Reproduce exactly, and only, the lines below from the one containing "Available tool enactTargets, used" through the one containing "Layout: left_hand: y".

--- START ---

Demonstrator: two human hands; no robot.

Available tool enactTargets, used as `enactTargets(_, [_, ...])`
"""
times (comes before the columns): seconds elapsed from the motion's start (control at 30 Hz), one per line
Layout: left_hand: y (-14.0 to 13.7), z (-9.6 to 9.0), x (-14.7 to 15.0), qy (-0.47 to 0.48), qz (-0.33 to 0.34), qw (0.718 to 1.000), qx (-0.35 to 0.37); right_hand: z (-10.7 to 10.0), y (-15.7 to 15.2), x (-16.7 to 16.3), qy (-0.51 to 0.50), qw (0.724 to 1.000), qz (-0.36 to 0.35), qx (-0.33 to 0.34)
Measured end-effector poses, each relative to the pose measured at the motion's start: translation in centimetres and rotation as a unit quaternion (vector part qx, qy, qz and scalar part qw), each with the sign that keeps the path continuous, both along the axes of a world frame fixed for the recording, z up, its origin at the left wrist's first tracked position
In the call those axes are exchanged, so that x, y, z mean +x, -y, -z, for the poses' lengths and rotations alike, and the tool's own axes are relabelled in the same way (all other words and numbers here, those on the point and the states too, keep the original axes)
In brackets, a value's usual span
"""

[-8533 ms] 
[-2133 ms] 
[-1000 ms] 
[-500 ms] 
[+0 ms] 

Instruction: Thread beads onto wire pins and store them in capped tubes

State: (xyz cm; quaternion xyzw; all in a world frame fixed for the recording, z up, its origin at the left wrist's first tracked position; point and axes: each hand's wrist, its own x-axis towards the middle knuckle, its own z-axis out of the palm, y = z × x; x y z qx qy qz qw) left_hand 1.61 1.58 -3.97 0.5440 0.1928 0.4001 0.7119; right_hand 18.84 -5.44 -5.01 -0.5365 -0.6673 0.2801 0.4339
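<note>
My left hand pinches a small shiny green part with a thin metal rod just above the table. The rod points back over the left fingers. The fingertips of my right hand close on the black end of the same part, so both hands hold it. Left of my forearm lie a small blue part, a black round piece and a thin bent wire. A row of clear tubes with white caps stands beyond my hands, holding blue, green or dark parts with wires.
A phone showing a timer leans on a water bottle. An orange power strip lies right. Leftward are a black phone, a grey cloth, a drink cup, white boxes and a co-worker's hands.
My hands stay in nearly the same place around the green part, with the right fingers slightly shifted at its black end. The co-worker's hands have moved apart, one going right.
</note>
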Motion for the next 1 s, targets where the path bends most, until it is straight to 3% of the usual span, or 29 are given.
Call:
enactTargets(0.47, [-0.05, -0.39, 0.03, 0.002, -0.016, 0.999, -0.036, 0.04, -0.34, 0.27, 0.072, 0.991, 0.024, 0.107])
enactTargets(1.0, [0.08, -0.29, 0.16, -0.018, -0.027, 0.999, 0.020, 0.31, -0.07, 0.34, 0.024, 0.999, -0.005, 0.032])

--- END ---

## Solution below
Available tool enactTargets, used as `enactTargets(_, [_, ...])`
"""
times (comes before the columns): seconds elapsed from the motion's start (control at 30 Hz), one per line
Layout: left_hand: y (-14.0 to 13.7), z (-9.6 to 9.0), x (-14.7 to 15.0), qy (-0.47 to 0.48), qz (-0.33 to 0.34), qw (0.718 to 1.000), qx (-0.35 to 0.37); right_hand: z (-10.7 to 10.0), y (-15.7 to 15.2), x (-16.7 to 16.3), qy (-0.51 to 0.50), qw (0.724 to 1.000), qz (-0.36 to 0.35), qx (-0.33 to 0.34)

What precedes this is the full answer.